About this task: Every entry needs to be written out again exactly, with its pictures removed.

Available records:
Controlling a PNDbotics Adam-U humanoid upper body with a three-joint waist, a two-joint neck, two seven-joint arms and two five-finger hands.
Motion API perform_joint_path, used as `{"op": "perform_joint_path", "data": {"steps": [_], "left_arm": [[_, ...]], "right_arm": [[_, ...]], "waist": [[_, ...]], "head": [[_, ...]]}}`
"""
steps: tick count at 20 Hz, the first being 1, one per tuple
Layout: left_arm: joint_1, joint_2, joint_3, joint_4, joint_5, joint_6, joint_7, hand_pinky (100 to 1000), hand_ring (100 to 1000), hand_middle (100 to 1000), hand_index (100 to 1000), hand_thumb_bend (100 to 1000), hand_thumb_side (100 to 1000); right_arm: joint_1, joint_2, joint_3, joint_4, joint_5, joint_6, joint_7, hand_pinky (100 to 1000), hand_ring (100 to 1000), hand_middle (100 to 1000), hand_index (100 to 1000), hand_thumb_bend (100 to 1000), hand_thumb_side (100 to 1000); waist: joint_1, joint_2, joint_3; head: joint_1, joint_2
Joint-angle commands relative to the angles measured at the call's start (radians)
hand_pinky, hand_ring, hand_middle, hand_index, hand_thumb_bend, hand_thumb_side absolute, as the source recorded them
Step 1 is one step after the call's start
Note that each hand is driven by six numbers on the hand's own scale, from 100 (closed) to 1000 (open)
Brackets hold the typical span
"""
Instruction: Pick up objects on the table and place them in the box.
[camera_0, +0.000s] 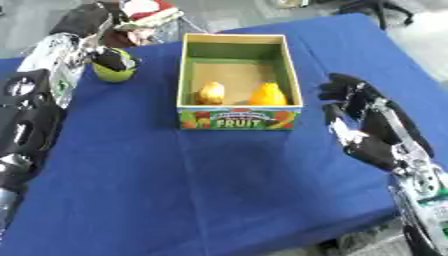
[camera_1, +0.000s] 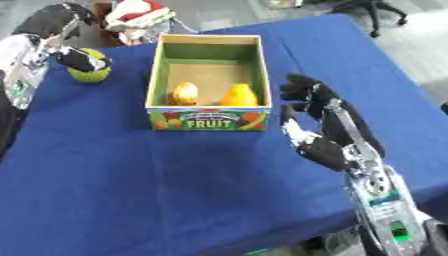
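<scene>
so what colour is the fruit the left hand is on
Yellow-green. The fruit under the left hand shows best in the right eye view.
</scene>
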Motion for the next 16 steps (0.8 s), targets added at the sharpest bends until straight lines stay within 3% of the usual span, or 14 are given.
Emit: {"op": "perform_joint_path", "data": {"steps": [1,11,16], "left_arm": [[-0.028,0.022,0.029,0.036,-0.038,0.036,0.029,678,606,711,821,517,228],[-0.014,0.019,0.067,0.127,-0.077,0.118,0.115,673,599,712,824,501,194],[-0.001,0.016,0.068,0.145,-0.056,0.118,0.133,658,574,671,791,450,142]], "right_arm": [[-0.008,-0.005,-0.007,-0.005,0.001,-0.001,-0.002,742,793,766,896,100,322],[-0.01,-0.004,-0.005,-0.005,-0.002,0.0,0.001,741,793,766,896,100,324],[-0.014,-0.004,-0.003,-0.007,-0.004,0.0,0.004,741,792,766,896,100,326]], "waist": [[-0.004,-0.015,-0.002],[-0.002,-0.007,-0.012],[0.003,0.006,-0.022]], "head": [[-0.003,-0.001],[0.001,-0.003],[0.015,-0.007]]}}
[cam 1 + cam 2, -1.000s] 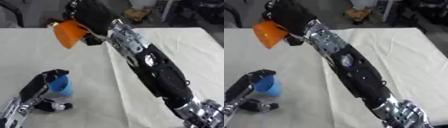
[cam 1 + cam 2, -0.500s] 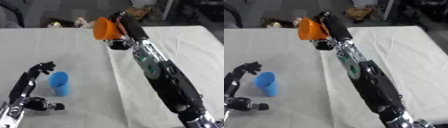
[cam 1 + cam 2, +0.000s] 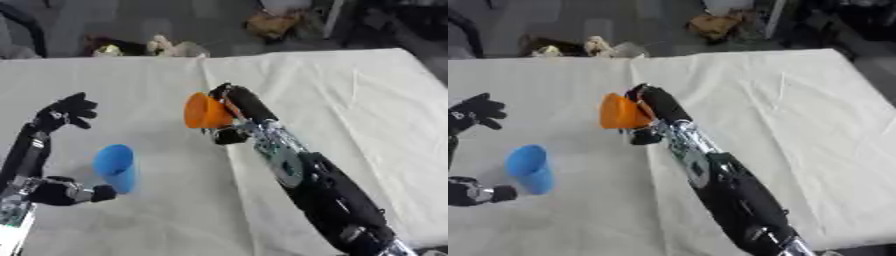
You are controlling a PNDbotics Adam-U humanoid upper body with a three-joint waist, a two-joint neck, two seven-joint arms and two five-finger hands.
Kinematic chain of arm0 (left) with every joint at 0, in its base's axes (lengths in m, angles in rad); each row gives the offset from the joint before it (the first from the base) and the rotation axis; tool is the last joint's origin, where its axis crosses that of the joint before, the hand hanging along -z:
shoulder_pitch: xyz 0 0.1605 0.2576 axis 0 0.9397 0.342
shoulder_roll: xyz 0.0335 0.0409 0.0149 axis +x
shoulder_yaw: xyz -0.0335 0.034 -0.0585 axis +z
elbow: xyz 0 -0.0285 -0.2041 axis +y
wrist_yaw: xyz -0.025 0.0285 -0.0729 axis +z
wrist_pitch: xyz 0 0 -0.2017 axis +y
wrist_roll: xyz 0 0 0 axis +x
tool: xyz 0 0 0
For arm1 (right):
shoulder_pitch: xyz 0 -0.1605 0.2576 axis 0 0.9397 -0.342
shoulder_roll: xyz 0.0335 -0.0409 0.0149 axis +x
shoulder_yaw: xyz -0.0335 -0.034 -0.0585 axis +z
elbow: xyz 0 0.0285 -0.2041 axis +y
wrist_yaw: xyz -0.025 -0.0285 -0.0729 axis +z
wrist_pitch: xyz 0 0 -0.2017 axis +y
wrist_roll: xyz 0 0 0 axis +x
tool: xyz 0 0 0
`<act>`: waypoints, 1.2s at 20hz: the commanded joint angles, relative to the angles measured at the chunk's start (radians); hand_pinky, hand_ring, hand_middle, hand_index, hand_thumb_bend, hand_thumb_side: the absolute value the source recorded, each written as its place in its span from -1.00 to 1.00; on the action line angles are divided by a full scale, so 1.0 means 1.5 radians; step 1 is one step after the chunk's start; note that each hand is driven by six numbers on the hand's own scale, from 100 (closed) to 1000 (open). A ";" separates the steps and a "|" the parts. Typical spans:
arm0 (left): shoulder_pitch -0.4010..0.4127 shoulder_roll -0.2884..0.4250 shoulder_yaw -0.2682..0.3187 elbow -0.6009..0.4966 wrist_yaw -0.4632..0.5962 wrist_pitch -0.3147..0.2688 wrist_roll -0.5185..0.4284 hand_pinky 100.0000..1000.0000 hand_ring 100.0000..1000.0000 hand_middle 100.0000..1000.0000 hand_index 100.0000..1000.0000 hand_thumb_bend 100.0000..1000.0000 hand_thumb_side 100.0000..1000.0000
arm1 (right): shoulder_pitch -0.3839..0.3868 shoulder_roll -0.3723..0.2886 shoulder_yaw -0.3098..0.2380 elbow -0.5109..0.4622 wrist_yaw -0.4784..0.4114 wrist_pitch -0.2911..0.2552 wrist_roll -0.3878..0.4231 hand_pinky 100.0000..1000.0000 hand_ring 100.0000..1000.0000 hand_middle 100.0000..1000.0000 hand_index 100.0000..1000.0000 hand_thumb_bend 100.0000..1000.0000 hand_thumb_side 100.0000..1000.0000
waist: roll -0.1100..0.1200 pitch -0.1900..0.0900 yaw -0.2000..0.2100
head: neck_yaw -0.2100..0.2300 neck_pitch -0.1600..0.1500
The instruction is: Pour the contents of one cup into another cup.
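Cups number two on the white cloth table (image 3: 350,90): one orange cup (image 3: 205,111) and one blue cup (image 3: 116,167). Two robot hands show as well. The right hand (image 3: 234,102) comes in on a long black and silver arm from the lower right side, and its fingers are curled round the orange cup. That cup is held up above the cloth, near the middle of the table, and it is tipped on its side with its open mouth turned to the left, toward the blue cup's side. The two cups are well apart and do not touch. The blue cup stands on the cloth at the left, close to upright with a slight lean, and its open mouth faces up. The left hand (image 3: 66,111) is up past the blue cup, near the left edge, and its fingers are spread and relaxed, holding nothing. It does not touch the blue cup. The left arm runs down the left edge, and a dark part of it sits just beside the bottom of the blue cup. What is inside either cup cannot be made out. Beyond the far edge of the table lie some blurry things on the floor.
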 commanded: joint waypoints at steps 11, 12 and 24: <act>0.000 0.012 0.022 -0.037 0.046 0.037 -0.030 0.08 0.35 0.40 0.88 0.63 0.20 | -0.003 -0.008 -0.010 -0.004 0.059 -0.113 0.129 0.74 0.48 0.44 0.60 -0.08 0.84 | 0.002 -0.009 -0.003 | -0.004 0.003; 0.000 0.011 0.023 -0.038 0.047 0.038 -0.030 0.08 0.35 0.40 0.88 0.62 0.21 | -0.002 -0.010 -0.013 -0.007 0.054 -0.110 0.126 0.74 0.47 0.44 0.60 -0.09 0.84 | 0.002 -0.009 -0.003 | -0.005 0.003; 0.006 0.008 0.030 -0.040 0.056 0.051 -0.035 0.06 0.36 0.39 0.89 0.54 0.30 | 0.004 -0.053 -0.066 -0.143 -0.043 -0.029 0.029 0.63 0.23 0.23 0.43 -0.12 0.48 | 0.003 -0.008 -0.005 | -0.002 0.005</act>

Result of this task:
Controlling a PNDbotics Adam-U humanoid upper body with a three-joint waist, a two-joint neck, two seven-joint arms and two five-finger hands.
Motion API perform_joint_path, used as `{"op": "perform_joint_path", "data": {"steps": [_], "left_arm": [[_, ...]], "right_arm": [[_, ...]], "waist": [[_, ...]], "head": [[_, ...]]}}`
"""
steps: tick count at 20 Hz, the first being 1, one per tuple
Layout: left_arm: joint_1, joint_2, joint_3, joint_4, joint_5, joint_6, joint_7, hand_pinky (100 to 1000), hand_ring (100 to 1000), hand_middle (100 to 1000), hand_index (100 to 1000), hand_thumb_bend (100 to 1000), hand_thumb_side (100 to 1000); right_arm: joint_1, joint_2, joint_3, joint_4, joint_5, joint_6, joint_7, hand_pinky (100 to 1000), hand_ring (100 to 1000), hand_middle (100 to 1000), hand_index (100 to 1000), hand_thumb_bend (100 to 1000), hand_thumb_side (100 to 1000); waist: joint_1, joint_2, joint_3; head: joint_1, joint_2
Joint-angle commands relative to the angles measured at the call's start (radians)
hand_pinky, hand_ring, hand_middle, hand_index, hand_thumb_bend, hand_thumb_side absolute, as the source recorded them
Step 1 is one step after the call's start
Note that each hand is driven by six numbers on the hand's own scale, from 100 (closed) to 1000 (open)
Brackets hold the typical span
"""
Instruction: Pick up objects on the table and place them in the box.
[camera_0, +0.000s] 
[camera_1, +0.000s] 
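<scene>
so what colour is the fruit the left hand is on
Yellow-green. The fruit under the left hand shows best in the right eye view.
</scene>
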Motion for the next 16 steps (0.8 s), targets added at the sharpest bends until straight lines stay within 3% of the usual span, or 14 are given.
Emit: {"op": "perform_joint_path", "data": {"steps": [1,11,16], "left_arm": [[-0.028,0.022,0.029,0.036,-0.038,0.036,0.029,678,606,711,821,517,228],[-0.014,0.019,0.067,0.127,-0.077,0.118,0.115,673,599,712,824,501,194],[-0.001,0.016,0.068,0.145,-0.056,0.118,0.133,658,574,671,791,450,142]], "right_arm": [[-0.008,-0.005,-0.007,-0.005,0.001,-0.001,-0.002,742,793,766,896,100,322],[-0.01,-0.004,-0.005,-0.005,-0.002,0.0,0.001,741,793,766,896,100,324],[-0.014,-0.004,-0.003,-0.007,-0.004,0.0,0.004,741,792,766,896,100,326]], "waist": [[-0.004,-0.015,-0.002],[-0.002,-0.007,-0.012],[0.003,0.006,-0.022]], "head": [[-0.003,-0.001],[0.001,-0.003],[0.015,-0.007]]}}
[cam 1 + cam 2, -1.000s] 
[cam 1 + cam 2, -0.500s] 
[cam 1 + cam 2, +0.000s] 
You are controlling a PNDbotics Adam-U humanoid upper body with a three-joint waist, a two-joint neck, two seven-joint arms and two five-finger hands.
Kinematic chain of arm0 (left) with every joint at 0, in its base's axes (lengths in m, angles in rad); each row gives the offset from the joint before it (the first from the base) and the rotation axis; tool is the last joint's origin, where its axis crosses that of the joint before, the hand hanging along -z:
shoulder_pitch: xyz 0 0.1605 0.2576 axis 0 0.9397 0.342
shoulder_roll: xyz 0.0335 0.0409 0.0149 axis +x
shoulder_yaw: xyz -0.0335 0.034 -0.0585 axis +z
elbow: xyz 0 -0.0285 -0.2041 axis +y
wrist_yaw: xyz -0.025 0.0285 -0.0729 axis +z
wrist_pitch: xyz 0 0 -0.2017 axis +y
wrist_roll: xyz 0 0 0 axis +x
tool: xyz 0 0 0
For arm1 (right):
shoulder_pitch: xyz 0 -0.1605 0.2576 axis 0 0.9397 -0.342
shoulder_roll: xyz 0.0335 -0.0409 0.0149 axis +x
shoulder_yaw: xyz -0.0335 -0.034 -0.0585 axis +z
elbow: xyz 0 0.0285 -0.2041 axis +y
wrist_yaw: xyz -0.025 -0.0285 -0.0729 axis +z
wrist_pitch: xyz 0 0 -0.2017 axis +y
wrist_roll: xyz 0 0 0 axis +x
tool: xyz 0 0 0
`<act>`: waypoints, 1.2s at 20hz: the commanded joint angles, relative to the angles measured at the chunk's start (radians); hand_pinky, hand_ring, hand_middle, hand_index, hand_thumb_bend, hand_thumb_side: the absolute value the source recorded, each written as its place in its span from -1.00 to 1.00; on the action line angles are divided by a full scale, so 1.0 means 1.5 radians; step 1 is one step after the chunk's start; note that each hand is driven by six numbers on the hand's own scale, from 100 (closed) to 1000 (open). A ";" separates the steps and a "|" the parts. Typical spans:
arm0 (left): shoulder_pitch -0.4010..0.4127 shoulder_roll -0.2884..0.4250 shoulder_yaw -0.2682..0.3187 elbow -0.6009..0.4966 wrist_yaw -0.4632..0.5962 wrist_pitch -0.3147..0.2688 wrist_roll -0.5185..0.4284 hand_pinky 100.0000..1000.0000 hand_ring 100.0000..1000.0000 hand_middle 100.0000..1000.0000 hand_index 100.0000..1000.0000 hand_thumb_bend 100.0000..1000.0000 hand_thumb_side 100.0000..1000.0000
arm1 (right): shoulder_pitch -0.3839..0.3868 shoulder_roll -0.3723..0.2886 shoulder_yaw -0.3098..0.2380 elbow -0.5109..0.4622 wrist_yaw -0.4784..0.4114 wrist_pitch -0.2911..0.2552 wrist_roll -0.3878..0.4231 hand_pinky 100.0000..1000.0000 hand_ring 100.0000..1000.0000 hand_middle 100.0000..1000.0000 hand_index 100.0000..1000.0000 hand_thumb_bend 100.0000..1000.0000 hand_thumb_side 100.0000..1000.0000
waist: roll -0.1100..0.1200 pitch -0.1900..0.0900 yaw -0.2000..0.2100
head: neck_yaw -0.2100..0.2300 neck_pitch -0.1600..0.1500
The instruction is: Pour the contents of one cup into another cup.
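Cups number two on the white cloth table (image 3: 350,90): one orange cup (image 3: 205,111) and one blue cup (image 3: 116,167). Two robot hands show as well. The right hand (image 3: 234,102) comes in on a long black and silver arm from the lower right side, and its fingers are curled round the orange cup. That cup is held up above the cloth, near the middle of the table, and it is tipped on its side with its open mouth turned to the left, toward the blue cup's side. The two cups are well apart and do not touch. The blue cup stands on the cloth at the left, close to upright with a slight lean, and its open mouth faces up. The left hand (image 3: 66,111) is up past the blue cup, near the left edge, and its fingers are spread and relaxed, holding nothing. It does not touch the blue cup. The left arm runs down the left edge, and a dark part of it sits just beside the bottom of the blue cup. What is inside either cup cannot be made out. Beyond the far edge of the table lie some blurry things on the floor.
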 commanded: joint waypoints at steps 11, 12 and 24: <act>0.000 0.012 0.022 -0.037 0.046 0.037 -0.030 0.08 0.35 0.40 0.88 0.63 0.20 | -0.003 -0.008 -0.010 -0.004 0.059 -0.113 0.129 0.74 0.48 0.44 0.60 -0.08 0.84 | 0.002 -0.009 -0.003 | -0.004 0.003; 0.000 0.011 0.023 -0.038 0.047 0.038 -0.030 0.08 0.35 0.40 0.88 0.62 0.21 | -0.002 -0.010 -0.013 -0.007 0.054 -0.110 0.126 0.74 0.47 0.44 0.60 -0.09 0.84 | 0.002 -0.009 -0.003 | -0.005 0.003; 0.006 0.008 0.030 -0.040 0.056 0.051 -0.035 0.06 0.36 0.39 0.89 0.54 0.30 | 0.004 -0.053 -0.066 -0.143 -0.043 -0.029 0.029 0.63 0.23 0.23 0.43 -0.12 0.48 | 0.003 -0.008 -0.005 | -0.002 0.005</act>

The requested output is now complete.